People who criticize new technologies are sometimes called Luddites, but it’s helpful to clarify what the Luddites actually wanted. The main thing they were protesting was the fact that their wages were falling at the same time that factory owners’ profits were increasing, along with food prices. … The Luddites did not indiscriminately destroy machines; if a machine’s owner paid his workers well, they left it alone. The Luddites were not anti-technology; what they wanted was economic justice. … The fact that the word “Luddite” is now used as an insult, a way of calling someone irrational and ignorant, is a result of a smear campaign by the forces of capital.
The article goes on, to considerable but fascinating length. A couple more quotes.
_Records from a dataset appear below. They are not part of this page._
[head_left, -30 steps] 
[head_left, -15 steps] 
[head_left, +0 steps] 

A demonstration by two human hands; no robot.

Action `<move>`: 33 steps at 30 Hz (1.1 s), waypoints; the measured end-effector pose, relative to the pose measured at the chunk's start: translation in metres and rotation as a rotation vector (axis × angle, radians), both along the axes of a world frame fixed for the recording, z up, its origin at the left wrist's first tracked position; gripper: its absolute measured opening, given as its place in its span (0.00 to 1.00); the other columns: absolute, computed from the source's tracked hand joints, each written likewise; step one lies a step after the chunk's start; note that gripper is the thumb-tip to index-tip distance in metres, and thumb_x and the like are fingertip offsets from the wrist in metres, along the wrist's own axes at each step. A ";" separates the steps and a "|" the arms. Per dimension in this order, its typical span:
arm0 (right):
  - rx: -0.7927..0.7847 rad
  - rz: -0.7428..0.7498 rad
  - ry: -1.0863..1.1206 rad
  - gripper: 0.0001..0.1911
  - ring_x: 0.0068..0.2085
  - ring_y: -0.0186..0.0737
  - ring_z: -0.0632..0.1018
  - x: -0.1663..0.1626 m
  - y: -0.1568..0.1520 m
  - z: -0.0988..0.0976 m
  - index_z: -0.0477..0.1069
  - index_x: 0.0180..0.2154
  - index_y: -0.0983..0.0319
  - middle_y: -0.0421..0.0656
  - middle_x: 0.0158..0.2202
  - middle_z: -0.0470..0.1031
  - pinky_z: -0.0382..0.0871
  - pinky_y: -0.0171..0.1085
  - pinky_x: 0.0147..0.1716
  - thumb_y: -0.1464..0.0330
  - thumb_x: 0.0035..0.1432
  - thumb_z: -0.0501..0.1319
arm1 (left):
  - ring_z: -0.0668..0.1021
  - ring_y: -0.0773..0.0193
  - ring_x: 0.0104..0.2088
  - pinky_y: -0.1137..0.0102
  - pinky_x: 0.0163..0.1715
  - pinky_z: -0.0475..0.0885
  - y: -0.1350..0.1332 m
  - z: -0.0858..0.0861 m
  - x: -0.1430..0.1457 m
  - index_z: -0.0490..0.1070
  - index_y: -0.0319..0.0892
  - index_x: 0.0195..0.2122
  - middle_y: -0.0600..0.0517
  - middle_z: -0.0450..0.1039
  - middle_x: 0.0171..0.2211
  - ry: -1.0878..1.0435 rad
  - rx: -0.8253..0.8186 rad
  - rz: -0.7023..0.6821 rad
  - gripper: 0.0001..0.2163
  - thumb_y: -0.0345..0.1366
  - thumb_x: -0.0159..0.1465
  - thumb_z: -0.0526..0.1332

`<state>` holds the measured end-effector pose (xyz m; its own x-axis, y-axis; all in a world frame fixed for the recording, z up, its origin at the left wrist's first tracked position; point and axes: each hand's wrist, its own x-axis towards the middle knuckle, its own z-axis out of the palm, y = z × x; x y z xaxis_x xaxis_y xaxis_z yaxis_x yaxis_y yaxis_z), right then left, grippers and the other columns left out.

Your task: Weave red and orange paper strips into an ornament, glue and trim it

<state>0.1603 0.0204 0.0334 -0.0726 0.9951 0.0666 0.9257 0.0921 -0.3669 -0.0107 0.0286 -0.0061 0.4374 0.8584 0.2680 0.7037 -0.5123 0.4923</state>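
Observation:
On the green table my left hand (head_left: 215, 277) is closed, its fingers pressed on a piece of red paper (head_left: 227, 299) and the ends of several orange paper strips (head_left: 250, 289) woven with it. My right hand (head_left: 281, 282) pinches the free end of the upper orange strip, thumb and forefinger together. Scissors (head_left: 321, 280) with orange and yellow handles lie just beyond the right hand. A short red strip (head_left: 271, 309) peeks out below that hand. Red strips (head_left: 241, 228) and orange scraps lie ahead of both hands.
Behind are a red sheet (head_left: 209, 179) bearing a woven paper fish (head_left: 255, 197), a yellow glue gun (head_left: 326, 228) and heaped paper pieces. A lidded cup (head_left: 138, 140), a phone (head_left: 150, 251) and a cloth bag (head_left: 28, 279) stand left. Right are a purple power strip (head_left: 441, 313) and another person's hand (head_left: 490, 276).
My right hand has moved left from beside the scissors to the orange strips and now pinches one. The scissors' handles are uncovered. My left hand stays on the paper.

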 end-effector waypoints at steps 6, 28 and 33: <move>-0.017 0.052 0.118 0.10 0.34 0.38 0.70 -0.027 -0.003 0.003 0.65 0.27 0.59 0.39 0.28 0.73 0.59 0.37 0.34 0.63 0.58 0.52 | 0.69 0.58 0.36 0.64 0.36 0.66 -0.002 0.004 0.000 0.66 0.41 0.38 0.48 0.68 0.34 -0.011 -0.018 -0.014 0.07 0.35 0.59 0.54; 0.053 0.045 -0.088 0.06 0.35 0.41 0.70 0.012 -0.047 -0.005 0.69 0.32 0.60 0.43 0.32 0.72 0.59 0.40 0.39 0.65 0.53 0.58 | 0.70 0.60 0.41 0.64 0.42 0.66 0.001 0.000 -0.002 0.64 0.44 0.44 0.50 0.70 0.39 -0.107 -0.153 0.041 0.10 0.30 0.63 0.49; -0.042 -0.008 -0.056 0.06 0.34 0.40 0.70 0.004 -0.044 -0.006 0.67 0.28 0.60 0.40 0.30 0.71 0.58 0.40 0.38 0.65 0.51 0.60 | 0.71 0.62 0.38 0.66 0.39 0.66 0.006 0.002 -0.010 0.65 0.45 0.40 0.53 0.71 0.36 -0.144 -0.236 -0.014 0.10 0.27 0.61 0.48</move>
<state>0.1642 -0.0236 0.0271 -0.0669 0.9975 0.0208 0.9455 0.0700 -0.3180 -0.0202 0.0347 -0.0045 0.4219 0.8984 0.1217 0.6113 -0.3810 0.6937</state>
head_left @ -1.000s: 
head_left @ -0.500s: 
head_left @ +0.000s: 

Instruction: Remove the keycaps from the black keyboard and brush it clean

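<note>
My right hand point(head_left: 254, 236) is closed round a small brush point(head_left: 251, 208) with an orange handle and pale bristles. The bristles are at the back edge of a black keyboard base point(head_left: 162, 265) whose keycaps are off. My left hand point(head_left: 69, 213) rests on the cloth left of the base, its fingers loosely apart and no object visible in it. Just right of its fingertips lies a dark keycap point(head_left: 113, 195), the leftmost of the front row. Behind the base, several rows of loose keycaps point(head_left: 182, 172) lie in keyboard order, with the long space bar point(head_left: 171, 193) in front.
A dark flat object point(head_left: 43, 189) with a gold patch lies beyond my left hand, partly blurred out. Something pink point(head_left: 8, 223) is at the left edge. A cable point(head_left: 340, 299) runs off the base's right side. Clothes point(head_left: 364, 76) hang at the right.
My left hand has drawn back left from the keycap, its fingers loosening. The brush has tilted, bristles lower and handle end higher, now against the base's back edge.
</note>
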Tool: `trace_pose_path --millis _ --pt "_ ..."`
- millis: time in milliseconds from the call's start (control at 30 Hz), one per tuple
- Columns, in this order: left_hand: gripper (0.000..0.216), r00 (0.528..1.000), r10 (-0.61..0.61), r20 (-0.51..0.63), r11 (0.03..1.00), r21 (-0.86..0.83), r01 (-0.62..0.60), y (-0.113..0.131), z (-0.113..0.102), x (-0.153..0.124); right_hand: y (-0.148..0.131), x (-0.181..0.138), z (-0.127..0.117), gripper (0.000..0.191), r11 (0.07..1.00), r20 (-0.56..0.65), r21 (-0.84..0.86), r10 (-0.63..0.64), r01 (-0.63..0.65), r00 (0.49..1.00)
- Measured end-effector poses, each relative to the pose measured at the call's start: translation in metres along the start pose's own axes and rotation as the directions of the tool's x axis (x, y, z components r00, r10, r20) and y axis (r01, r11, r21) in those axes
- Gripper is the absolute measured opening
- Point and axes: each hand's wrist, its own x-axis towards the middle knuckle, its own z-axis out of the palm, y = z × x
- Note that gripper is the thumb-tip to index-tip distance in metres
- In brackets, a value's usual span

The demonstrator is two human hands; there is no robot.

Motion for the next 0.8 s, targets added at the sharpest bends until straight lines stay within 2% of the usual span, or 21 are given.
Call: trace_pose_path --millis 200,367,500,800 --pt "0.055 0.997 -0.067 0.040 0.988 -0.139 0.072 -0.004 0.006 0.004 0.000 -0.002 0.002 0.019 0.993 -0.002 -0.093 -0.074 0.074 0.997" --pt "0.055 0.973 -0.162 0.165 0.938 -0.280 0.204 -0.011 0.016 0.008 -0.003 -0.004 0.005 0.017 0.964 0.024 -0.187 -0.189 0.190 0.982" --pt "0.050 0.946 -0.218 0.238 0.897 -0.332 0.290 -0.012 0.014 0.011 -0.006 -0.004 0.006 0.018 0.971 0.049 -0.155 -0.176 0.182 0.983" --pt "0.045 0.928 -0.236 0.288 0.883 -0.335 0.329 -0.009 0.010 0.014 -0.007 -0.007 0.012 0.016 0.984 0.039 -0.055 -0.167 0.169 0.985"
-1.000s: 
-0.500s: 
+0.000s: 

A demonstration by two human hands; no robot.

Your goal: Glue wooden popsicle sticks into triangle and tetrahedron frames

Today, we find ourselves in a situation in which technology has become conflated with capitalism, which has in turn become conflated with the very notion of progress. If you try to criticize capitalism, you are accused of opposing both technology and progress. But what does progress even mean, if it doesn’t include better lives for people who work? What is the point of greater efficiency, if the money being saved isn’t going anywhere except into shareholders’ bank accounts?
*
The only way that technology can boost the standard of living is if there are economic policies in place to distribute the benefits of technology appropriately. We haven’t had those policies for the past forty years, and, unless we get them, there is no reason to think that forthcoming advances in A.I. will raise the median income, even if we’re able to devise ways for it to augment individual workers. A.I. will certainly reduce labor costs and increase profits for corporations, but that is entirely different from improving our standard of living.
*
The essay ends:
The tendency to think of A.I. as a magical problem solver is indicative of a desire to avoid the hard work that building a better world requires. That hard work will involve things like addressing wealth inequality and taming capitalism. For technologists, the hardest work of all—the task that they most want to avoid—will be questioning the assumption that more technology is always better, and the belief that they can continue with business as usual and everything will simply work itself out. No one enjoys thinking about their complicity in the injustices of the world, but it is imperative that the people who are building world-shaking technologies engage in this kind of critical self-examination. It’s their willingness to look unflinchingly at their own role in the system that will determine whether A.I. leads to a better world or a worse one.
\
With Ted Chiang providing technological commentary recently, I pause to wonder, who are the science fiction writers who’ve had intelligent things to say about their modern world? Decades ago we had Asimov and Clarke, who published essays in mainstream media about the impacts of technology. Lately we’ve had David Brin for some time, with many opinions about everything but especially politics (see here); and we’ve had Cory Doctorow for as long or longer (with bimonthly columns in Locus Magazine. And now we have Ted Chiang, who’s publishing in higher-profile venues (The New Yorker!) than any of those others ever did, or have.